Deezer a annoncé jeudi qu’il mettait son outil de détection de musique par IA à la disposition d’autres plateformes de streaming pour lutter contre la musique générée par l’IA et les flux frauduleux. Le service français de streaming musical a lancé l’année dernière l’outil pour marquer automatiquement les morceaux entièrement générés par l’IA, les supprimer des recommandations algorithmiques et éditoriales, les démonétiser et les exclure du pool de redevances.

L’outil identifie les traces générées par les principaux modèles tels que Suno et Udio avec une précision de 99,8 %, selon un porte-parole de l’entreprise. Deezer reçoit désormais 60 000 titres générés par l’IA par jour, totalisant 13,4 millions de chansons détectées par l’IA. En juin de l’année dernière, les pistes entièrement générées par l’IA représentaient 18 % des téléchargements quotidiens, soit plus de 20 000 pistes par jour. La société rapporte que 85 % des flux provenant de pistes entièrement générées par l’IA sont frauduleux.

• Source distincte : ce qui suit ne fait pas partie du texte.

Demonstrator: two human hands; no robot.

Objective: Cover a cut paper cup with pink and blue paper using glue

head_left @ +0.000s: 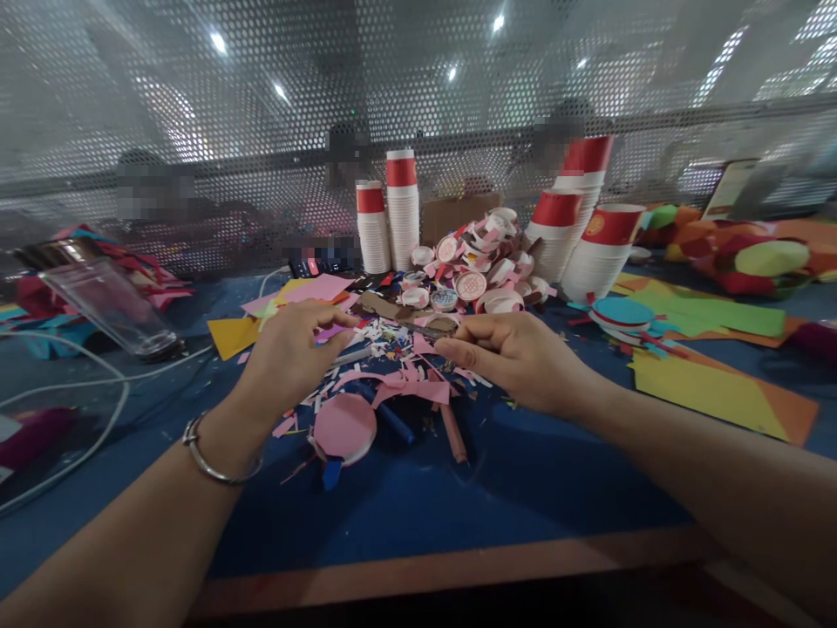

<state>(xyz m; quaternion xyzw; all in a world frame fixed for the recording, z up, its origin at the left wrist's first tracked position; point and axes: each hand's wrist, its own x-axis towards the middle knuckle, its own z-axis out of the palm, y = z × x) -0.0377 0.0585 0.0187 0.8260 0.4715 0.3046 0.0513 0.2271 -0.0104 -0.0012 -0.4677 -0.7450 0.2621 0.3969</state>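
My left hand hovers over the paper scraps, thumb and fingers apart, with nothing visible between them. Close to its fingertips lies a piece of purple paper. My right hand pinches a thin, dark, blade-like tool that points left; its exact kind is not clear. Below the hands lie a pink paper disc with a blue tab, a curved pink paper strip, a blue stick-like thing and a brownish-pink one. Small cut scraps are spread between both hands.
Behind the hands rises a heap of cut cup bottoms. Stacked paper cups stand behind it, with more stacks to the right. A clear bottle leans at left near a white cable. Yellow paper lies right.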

Le PDG de Deezer, Alexis Lanternier, a déclaré qu’il y avait un « grand intérêt » pour l’outil, plusieurs entreprises ayant « déjà effectué des tests réussis ». La Sacem, l’organisme français de droits musicaux qui représente plus de 300 000 créateurs et éditeurs dont David Guetta et DJ Snake, est l’une de ces sociétés. Le prix de l’outil varie selon l’accord, a déclaré un porte-parole à TechCrunch, sans divulguer de chiffres spécifiques ni de parties intéressées supplémentaires.

Les inquiétudes concernant la musique générée par l’IA se sont accrues au milieu de rapports faisant état de fraudes et d’utilisations non autorisées de matériel protégé par le droit d’auteur. En 2024, le ministère américain de la Justice a accusé un musicien de Caroline du Nord d’avoir créé des chansons générées par l’IA et d’avoir utilisé des robots pour les diffuser des milliards de fois, volant ainsi plus de 10 millions de dollars de redevances. Des groupes créés par l’IA comme The Velvet Sundown ont accumulé des millions de streams sur les plateformes.

Bandcamp a entièrement interdit la musique générée par l’IA en réponse. Spotify a mis à jour ses politiques pour clarifier l’utilisation de l’IA dans la production musicale, réduire le spam et interdire les clones vocaux non autorisés. En revanche, les grandes maisons de disques Universal Music Group et Warner Music Group ont résolu les poursuites contre Suno et Udio l’automne dernier. Les labels ont conclu des accords de licence pour permettre à leurs catalogues de former des modèles d’IA, garantissant ainsi une rémunération aux artistes et aux auteurs-compositeurs.

Deezer a résolu les problèmes d’IA de manière proactive. L’année dernière, il a introduit l’outil de détection. En 2024, Deezer est devenue la première plateforme de streaming musical à signer la déclaration mondiale sur la formation à l’IA, rejointe par les acteurs Kate McKinnon, Kevin Bacon, Kit Harington et Rosie O’Donnell, entre autres créatifs.